Implementing a generic REDUCE aggregate function with SQL

So, @rotnroll666 nerd sniped me again. Apparently, the Neo4j Cypher query language supports arbitrary reductions, just like any functional collection API, oh say, the JDK Stream API:

Stream.of(2, 4, 3, 1, 6, 5)
      .reduce((i, j) -> i * j)
      .ifPresent(System.out::println); // Prints 720

SQL doesn’t have this, yet it would be very useful to be able to occasionally do that. An arbitrary reduction can be implemented “easily” in SQL. Let’s look at the above multiplication reduction. In PostgreSQL, you’d write it like this:

with t(i) as (values (2), (4), (3), (1), (6), (5))
select 
  (
    with recursive
      u(i, o) as (
         select i, o
         from unnest(array_agg(t.i)) with ordinality as u(i, o)
      ),
      r(i, o) as (
        select u.i, u.o from u where o = 1
        union all 
        select r.i * u.i, u.o from u join r on u.o = r.o + 1
        --     ^^^^^^^^^ reduction
      )
    select i from r
    order by o desc
    limit 1
  )
from t;

Woah. That’s a bit of a syntactic beast. Let’s decompose it.

The aggregate function

First off, if we were summing the values, we’d use the built-in SUM function, like this:

with t(i) as (values (2), (4), (3), (1), (6), (5))
select sum(i)
from t;

That would produce 21. If you’re willing to lose precision, you could emulate PRODUCT() using logarithms. But we wrote REDUCE(), a hypothetical one, like this:

with t(i) as (values (2), (4), (3), (1), (6), (5))
select reduce(
  t1.i * t2.i referencing accumulated as t1, accumulating as t2
)
from t;

This is SQL, so the lambda expression would obviously use a ton of keywords, completely novel and unique to this particular function, and you’d need jOOQ to make it composable . Essentially, we’d have some sort of reduction expression based on two pseudo tables:

The accumulated table containing the result
The accumulating table (or rather row)

A reduction is a generic aggregate function that operates on groups. So, we will have to re-use some SQL aggregate function mechanism to achieve the desired behaviour.

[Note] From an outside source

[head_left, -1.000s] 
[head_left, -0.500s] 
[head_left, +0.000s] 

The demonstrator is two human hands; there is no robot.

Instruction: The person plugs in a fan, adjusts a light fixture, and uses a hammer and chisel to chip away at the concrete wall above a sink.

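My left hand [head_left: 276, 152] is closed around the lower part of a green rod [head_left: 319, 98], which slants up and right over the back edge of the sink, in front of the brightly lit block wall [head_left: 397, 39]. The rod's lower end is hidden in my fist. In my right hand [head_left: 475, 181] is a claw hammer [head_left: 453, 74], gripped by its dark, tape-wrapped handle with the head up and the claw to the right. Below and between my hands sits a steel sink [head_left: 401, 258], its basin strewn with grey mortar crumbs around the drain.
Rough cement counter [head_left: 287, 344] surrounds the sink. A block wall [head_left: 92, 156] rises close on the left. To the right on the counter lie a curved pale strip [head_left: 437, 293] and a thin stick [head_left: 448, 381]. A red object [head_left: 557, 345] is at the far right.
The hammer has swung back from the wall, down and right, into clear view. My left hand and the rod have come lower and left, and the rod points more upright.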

Using ARRAY_AGG() to get the aggregation effect

First off, let’s do some aggregation. PostgreSQL’s ARRAY_AGG() is perfect for this job, because it

Aggregates
Yet kinda leaves the data untouched, unlike e.g. SUM()

In a way, it’s a collection like Stream.collect(), not a reduction.

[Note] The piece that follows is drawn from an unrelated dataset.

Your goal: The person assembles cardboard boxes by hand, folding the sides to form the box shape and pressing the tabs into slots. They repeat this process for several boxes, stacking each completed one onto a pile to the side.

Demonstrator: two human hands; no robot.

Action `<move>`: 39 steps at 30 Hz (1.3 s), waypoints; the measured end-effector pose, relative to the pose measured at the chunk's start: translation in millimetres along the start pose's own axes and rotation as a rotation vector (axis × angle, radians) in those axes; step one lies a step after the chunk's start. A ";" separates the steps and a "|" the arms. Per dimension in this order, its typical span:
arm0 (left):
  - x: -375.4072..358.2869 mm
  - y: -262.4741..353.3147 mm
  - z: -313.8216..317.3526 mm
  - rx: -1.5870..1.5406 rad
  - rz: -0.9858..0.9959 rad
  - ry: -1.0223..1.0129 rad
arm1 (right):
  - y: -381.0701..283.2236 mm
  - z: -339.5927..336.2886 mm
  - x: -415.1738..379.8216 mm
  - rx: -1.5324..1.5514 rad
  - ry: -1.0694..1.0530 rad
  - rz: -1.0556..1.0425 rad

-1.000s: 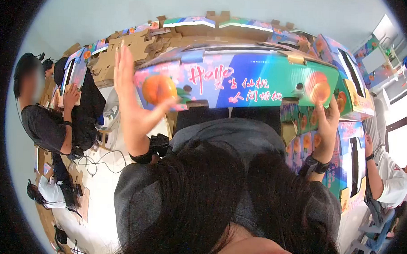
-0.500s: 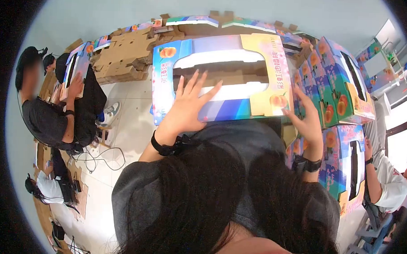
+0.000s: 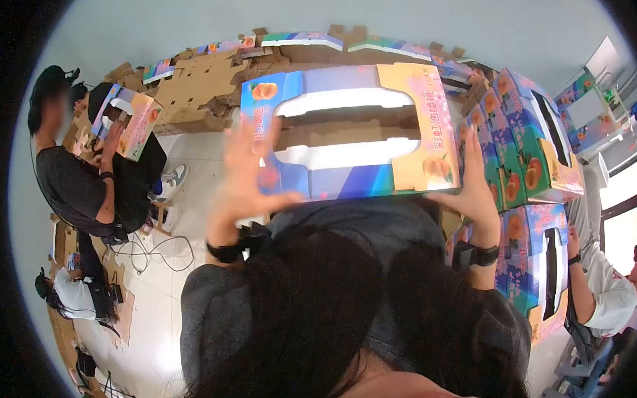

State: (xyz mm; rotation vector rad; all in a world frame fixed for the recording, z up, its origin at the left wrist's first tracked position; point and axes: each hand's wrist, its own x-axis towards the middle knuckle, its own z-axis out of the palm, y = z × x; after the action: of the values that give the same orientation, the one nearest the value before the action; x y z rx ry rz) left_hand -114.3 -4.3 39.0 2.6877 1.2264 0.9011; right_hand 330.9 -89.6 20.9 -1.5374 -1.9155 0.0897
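Observation:
A printed cardboard fruit box (image 3: 347, 182) with peach pictures sits upright right in front of my body. Through the large cut-out in its top, brown cardboard inside shows. My left hand (image 3: 245, 179), blurred by motion, overlaps the box's left end with fingers spread and thumb pointing inward. At the opposite end, my right hand (image 3: 478, 194) has its fingers stretched along the box's right side, its thumb beside the near right corner. Neither hand is wrapped round the box. Each wrist wears a black band.
Stacked printed boxes (image 3: 544, 158) stand close on my right, beside a person in a white shirt (image 3: 617, 293). Flat brown cardboard (image 3: 196, 89) lies piled beyond. To the left, a person in dark clothes (image 3: 73, 190) handles another printed box (image 3: 142, 133); a cable (image 3: 169, 253) lies on the floor.
My left hand has moved left, from over the top cut-out to the box's left end. My right hand stays near the right side. The person at left has turned their box.

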 end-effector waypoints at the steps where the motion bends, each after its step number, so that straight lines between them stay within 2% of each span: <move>1: -10.2 -31.6 -6.4 -0.007 -0.045 0.052 | 13.8 1.1 -8.8 0.084 -0.005 0.018; 3: -17.0 -67.2 -34.1 -0.079 -0.602 -0.108 | 30.9 3.5 -29.4 0.047 -0.063 0.130; 6: -31.7 -95.1 -40.1 0.004 -1.061 -0.425 | 52.7 16.0 -50.9 0.015 -0.101 0.237; 9: -40.8 -101.8 -10.0 -0.199 -0.912 -0.381 | 54.6 21.3 -52.3 0.077 -0.212 0.240; 10: -31.6 -80.8 -8.2 -0.232 -0.916 -0.332 | 50.8 20.2 -47.8 0.110 -0.220 0.220; 13: -23.9 -96.9 14.0 -0.363 -0.840 -0.392 | 37.1 17.7 -33.1 0.123 -0.205 0.133; 17: -31.3 -113.1 22.6 -0.371 -0.681 -0.393 | 32.4 19.9 -29.7 0.447 -0.039 0.202; 18: -36.5 -83.9 4.4 -0.214 -0.358 -0.299 | 34.0 14.1 -35.0 0.495 -0.018 0.222; 21: -35.0 -73.9 -23.9 -0.683 -0.230 -0.175 | 30.3 -9.8 -49.1 0.680 0.035 0.257; 23: -23.3 -45.0 -37.3 -0.790 -0.146 -0.004 | 9.4 -27.3 -49.9 0.811 0.142 0.207; 24: -19.6 -35.7 -39.1 -0.843 -0.101 0.081 | 4.0 -36.7 -52.0 0.734 0.186 0.221; 26: -24.8 -45.9 -34.7 -0.848 -0.072 0.101 | -0.9 -49.0 -55.6 0.578 0.271 0.247; 28: -24.8 -39.6 -25.6 -0.974 -0.056 0.202 | -1.6 -47.6 -56.6 0.671 0.371 0.276; 29: -22.7 -35.5 -20.1 -0.971 -0.141 0.201 | -1.6 -45.9 -56.9 0.718 0.420 0.291; 30: -19.5 -33.1 -15.7 -0.967 -0.225 0.200 | -2.2 -44.0 -54.0 0.601 0.436 0.319; 32: -15.2 -34.6 0.7 -0.866 -0.372 0.270 | -5.1 -37.6 -50.0 0.635 0.484 0.227; 33: -11.5 -27.2 3.4 -0.894 -0.383 0.306 | -10.3 -36.1 -47.5 0.649 0.510 0.180; 34: -7.4 -17.5 6.0 -0.924 -0.393 0.343 | -15.5 -39.4 -48.0 0.657 0.441 0.252; 37: -0.6 -9.7 11.5 -0.907 -0.406 0.437 | -2.6 -41.0 -53.4 0.750 0.445 0.254; 39: 2.0 -1.4 9.3 -0.910 -0.351 0.488 | 5.0 -50.0 -60.6 0.667 0.422 0.405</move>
State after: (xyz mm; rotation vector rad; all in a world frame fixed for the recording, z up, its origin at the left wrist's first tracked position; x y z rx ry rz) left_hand -109.3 -0.2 31.9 1.5458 0.9418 1.5986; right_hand 366.6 -159.2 30.0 -1.3136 -1.0699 0.4875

If we use ARRAY_AGG() in a correlated subquery, we’ll still get the aggregation effect, but we can unnest the array again to a table, in order to operate on it. You can see this in the following example:

with t(i) as (values (2), (4), (3), (1), (6), (5))
select 
  (
    select string_agg(i::text, ', ')
    from unnest(array_agg(t.i)) as u(i)
  )
from t;

This yields:

2, 4, 3, 1, 6, 5

Not a very useful thing to do, aggregate, unnest, and aggregate again, but it shows the power of nesting an aggregate function in a correlated subquery’s FROM clause. If your RDBMS doesn’t have arrays, maybe you can do the same thing using JSON_ARRAYAGG and JSON_TABLE, or XMLAGG and XMLTABLE.

Disclaimer: PostgreSQL often Does The Right Thing. I think you’d be more hard pressed to juggle with SQL syntax as elegantly in most other RDBMS, so this approach isn’t portable. But as Lætitia Avrot so elegantly put it:
People might come into #PostgreSQL because it's free, but they stay because it's good.
— Lætitia (@l_avrot) February 5, 2021

Next step, generate row numbers

There are mainly 2 ways how we can generate row numbers in our example:

With the ROW_NUMBER() window function
Using WITH ORDINALITY, a standard SQL syntax that you can use with UNNEST() to produce the array ordinals (1-based indexes) as a separate column. (I’ve learned today that you can use WITH ORDINALITY with any function in Postgr e SQL, which is again awesome!)

Adapting our previous example for some visualisation:

with t(i) as (values (2), (4), (3), (1), (6), (5))
select 
  (
    select string_agg(row(i, o)::text, ', ')
    from unnest(array_agg(t.i)) with ordinality as u(i, o)
  )
from t;

(Awesome, that row constructor!)

This produces:

(2,1), (4,2), (3,3), (1,4), (6,5), (5,6)

Doesn’t look fancy, but imagine we group by even numbers:

with t(i) as (values (2), (4), (3), (1), (6), (5))
select 
  i % 2,
  (
    select string_agg(row(i, o)::text, ', ')
    from unnest(array_agg(t.i)) with ordinality as u(i, o)
  )
from t
group by i % 2;

The result is now:

i % 2	string_agg
0	(2,1), (4,2), (6,3)
1	(3,1), (1,2), (5,3)

It’s a bit weird, right? We GROUP BY in the outer query, and the entire correlated subquery is the aggregate function based on the fact that its FROM clause contains ARRAY_AGG(). This isn’t so much different from this query:

with t(i) as (values (2), (4), (3), (1), (6), (5))
select 1 + sum(i) + 2
from t;

We’re used to building scalar expressions from aggregate functions all the time. This is nothing fancy. We can easily also just wrap the function in another subquery:

with t(i) as (values (2), (4), (3), (1), (6), (5))
select (select 1 + sum(i) + 2)
from t;

From here, it’s not far fetched to extend the aggregate-function-in-scalar-subquery approach to the FROM clause, and then unnesting the aggregation again. This may not “click” immediately. The GROUP BY clause in SQL is a bit weird, syntactically.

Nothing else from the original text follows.